WHAT TO WORK ON
All that should be output is the block of lines below from the line with "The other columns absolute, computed" to the line with "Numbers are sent", both included, exactly as written.
DATASET CONTENT: Begin
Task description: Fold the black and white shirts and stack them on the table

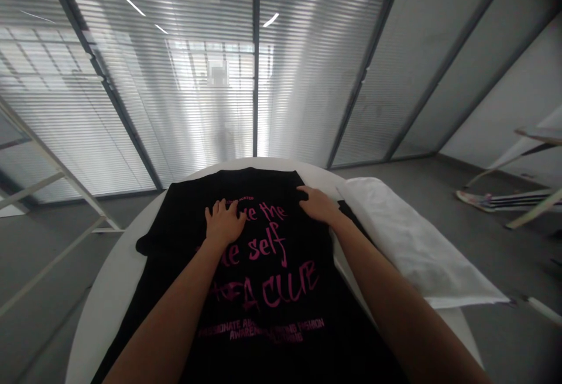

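A black T-shirt (pixel 267 267) with pink print lies spread flat on a round white table (pixel 112 296), its far edge close to the table's far rim. My left hand (pixel 225 223) rests palm down on the printed area, fingers spread. My right hand (pixel 319 205) lies flat on the shirt's upper right part, near its edge, holding nothing. A folded white cloth (pixel 413 237) lies on the table to the right of the shirt, close to my right forearm.
Behind the table stand glass partitions with white blinds (pixel 175 79). A white metal frame (pixel 52 196) stands at the left. At the right, a striped trouser leg and shoe (pixel 483 201) show beyond a pale stand (pixel 531 161). The floor is grey.
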Available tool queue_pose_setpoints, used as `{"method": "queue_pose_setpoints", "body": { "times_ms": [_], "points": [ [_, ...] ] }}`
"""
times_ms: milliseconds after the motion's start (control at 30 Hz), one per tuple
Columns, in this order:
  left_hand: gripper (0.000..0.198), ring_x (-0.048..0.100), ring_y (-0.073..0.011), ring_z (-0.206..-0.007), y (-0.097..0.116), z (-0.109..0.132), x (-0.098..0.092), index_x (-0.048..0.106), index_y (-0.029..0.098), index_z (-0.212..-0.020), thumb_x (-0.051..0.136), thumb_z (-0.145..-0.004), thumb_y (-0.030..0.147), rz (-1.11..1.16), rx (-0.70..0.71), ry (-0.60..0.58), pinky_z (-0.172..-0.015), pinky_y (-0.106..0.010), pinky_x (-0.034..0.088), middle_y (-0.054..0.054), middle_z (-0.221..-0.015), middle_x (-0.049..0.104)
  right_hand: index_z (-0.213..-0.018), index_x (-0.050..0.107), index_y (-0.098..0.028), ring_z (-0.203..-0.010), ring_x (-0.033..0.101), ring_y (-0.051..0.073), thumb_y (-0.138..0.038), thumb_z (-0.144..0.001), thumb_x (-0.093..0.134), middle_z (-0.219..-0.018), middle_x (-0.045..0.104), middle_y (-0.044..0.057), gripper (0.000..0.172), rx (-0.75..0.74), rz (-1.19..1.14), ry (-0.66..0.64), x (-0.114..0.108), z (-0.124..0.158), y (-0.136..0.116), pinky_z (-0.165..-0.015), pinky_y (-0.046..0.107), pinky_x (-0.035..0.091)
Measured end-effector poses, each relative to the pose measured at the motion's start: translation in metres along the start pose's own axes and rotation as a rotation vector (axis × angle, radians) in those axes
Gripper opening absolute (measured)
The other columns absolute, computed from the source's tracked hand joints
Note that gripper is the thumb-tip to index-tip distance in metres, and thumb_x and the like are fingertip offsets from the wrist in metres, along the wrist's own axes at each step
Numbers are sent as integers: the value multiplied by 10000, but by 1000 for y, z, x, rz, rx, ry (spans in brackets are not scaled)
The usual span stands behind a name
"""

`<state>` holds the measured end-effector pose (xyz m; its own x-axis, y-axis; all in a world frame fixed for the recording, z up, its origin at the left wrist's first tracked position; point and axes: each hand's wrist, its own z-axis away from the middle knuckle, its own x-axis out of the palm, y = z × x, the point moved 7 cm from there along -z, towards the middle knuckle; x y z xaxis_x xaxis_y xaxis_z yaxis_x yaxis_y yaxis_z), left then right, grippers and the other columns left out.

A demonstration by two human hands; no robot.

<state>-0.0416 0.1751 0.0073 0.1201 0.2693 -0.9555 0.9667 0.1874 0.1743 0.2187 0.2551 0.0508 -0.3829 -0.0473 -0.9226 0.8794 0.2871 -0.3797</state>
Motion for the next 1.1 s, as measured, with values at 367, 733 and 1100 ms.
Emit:
{"method": "queue_pose_setpoints", "body": {
  "times_ms": [367, 733, 1100],
  "points": [
    [542, 374, -362, -1356, 1, -1, -1, 540, 273, -1365, 424, -883, 493, 32, -13, 5, -1098, -610, 208, -160, -1444, 467, -1388, 524, -156, -1387, 369, 247, -138, -756, 517, -1519, 388, 78, 632, -221, -283, -20, 0, 11, -43, -1169, 366, 257],
    [492, 610, -174, -1067, 20, -17, -32, 523, 202, -1372, 329, -944, 349, 821, 109, 21, -972, -328, 461, -54, -1213, 657, -1377, 512, -157, -1346, 432, 275, -131, -794, 473, -1552, 313, 132, 585, -627, -53, -204, 36, 59, -121, -1084, 404, 389],
    [525, 653, -213, -966, 24, -16, -7, 591, 133, -1290, 590, -831, 386, 635, 81, -146, -902, -330, 486, -101, -1073, 694, -1230, 644, -204, -1125, 606, 265, -143, -799, 510, -1346, 550, 106, 455, -713, 39, -363, 47, 79, -132, -940, 373, 479]
  ]
}}
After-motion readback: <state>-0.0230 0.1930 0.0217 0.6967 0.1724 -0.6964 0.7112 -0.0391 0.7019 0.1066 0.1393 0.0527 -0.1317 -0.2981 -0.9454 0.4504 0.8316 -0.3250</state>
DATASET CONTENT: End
RESPONSE
The other columns absolute, computed from the source's tracked hand joints
Note that gripper is the thumb-tip to index-tip distance in metres, and thumb_x and the like are fingertip offsets from the wrist in metres, along the wrist's own axes at each step
Numbers are sent as integers: the value multiplied by 10000, but by 1000 for y, z, x, rz, rx, ry (spans in brackets are not scaled)

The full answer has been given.